■ TASK TO COMPLETE ■
In the listing below, the lines starting with the line with "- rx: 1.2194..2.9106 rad" and going on through the line with "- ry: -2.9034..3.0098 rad" are to be reproduced exactly, and only those.

■ INFORMATION PROVIDED ■

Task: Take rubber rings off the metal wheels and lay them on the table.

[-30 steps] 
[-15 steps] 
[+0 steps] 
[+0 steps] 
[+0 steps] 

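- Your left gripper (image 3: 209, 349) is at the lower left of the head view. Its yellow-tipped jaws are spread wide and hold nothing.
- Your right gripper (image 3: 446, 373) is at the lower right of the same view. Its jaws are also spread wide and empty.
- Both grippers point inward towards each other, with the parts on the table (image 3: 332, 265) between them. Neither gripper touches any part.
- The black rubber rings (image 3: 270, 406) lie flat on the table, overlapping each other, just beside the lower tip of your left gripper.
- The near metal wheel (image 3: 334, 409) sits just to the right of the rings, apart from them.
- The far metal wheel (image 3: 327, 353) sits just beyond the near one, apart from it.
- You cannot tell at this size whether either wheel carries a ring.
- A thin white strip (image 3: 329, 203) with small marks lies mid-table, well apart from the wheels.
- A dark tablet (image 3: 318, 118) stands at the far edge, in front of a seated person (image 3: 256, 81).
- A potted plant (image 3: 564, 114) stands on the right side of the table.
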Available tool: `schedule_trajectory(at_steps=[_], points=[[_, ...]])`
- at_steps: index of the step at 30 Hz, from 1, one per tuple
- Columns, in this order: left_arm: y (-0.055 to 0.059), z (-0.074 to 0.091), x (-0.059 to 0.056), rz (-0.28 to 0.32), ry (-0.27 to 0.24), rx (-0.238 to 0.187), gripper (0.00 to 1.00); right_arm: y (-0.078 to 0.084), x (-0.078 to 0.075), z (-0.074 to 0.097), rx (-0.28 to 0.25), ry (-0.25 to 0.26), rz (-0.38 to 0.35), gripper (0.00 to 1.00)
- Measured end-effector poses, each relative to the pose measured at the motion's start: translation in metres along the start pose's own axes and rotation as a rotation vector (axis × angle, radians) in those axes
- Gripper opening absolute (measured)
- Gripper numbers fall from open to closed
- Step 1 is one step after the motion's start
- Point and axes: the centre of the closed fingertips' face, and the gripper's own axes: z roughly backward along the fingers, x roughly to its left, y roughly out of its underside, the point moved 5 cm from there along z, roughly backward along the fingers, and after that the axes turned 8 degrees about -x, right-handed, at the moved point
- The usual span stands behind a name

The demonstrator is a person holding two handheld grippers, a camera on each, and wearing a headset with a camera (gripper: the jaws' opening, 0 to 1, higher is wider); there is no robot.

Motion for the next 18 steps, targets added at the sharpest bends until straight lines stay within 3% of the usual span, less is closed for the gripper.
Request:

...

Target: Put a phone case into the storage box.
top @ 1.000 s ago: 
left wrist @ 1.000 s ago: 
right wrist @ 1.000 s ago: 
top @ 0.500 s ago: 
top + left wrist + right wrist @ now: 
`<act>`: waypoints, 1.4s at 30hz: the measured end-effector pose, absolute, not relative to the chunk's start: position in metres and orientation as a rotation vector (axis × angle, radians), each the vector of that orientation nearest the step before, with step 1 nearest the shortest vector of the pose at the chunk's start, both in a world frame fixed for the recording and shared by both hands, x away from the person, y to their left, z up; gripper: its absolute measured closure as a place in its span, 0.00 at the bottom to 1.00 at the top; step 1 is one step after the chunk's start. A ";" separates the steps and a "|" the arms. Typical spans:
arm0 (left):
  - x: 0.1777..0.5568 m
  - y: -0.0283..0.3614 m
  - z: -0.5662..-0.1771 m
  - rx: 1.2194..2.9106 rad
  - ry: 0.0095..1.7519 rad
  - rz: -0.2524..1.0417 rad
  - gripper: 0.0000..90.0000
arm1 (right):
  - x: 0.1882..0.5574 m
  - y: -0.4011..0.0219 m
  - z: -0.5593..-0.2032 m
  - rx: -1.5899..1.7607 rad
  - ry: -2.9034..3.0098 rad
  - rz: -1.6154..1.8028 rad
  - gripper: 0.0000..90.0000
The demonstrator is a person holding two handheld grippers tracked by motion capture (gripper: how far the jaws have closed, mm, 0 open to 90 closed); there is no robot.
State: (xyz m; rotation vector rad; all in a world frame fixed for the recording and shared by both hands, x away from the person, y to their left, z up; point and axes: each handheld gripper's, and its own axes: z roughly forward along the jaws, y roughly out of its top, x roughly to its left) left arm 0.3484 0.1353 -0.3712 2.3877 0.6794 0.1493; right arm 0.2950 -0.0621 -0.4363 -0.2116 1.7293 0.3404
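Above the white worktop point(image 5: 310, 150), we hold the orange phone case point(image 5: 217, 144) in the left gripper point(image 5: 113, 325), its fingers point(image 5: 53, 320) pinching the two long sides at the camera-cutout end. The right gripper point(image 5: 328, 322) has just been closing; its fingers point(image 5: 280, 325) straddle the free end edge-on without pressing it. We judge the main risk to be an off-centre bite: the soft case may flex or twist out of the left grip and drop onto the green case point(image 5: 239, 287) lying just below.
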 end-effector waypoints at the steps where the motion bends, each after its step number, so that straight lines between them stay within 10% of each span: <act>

■ EXPECTED ANSWER ■
  - rx: 1.2194..2.9106 rad
  - ry: 0.0095..1.7519 rad
  - rz: -0.2524..1.0417 rad
  - gripper: 0.0000..90.0000
arm1 (right):
  - x: 0.1882..0.5574 m
  - y: -0.4011..0.0219 m
  - z: -0.5593..-0.2032 m
  - rx: -1.5899..1.7607 rad
  - ry: -2.9034..3.0098 rad

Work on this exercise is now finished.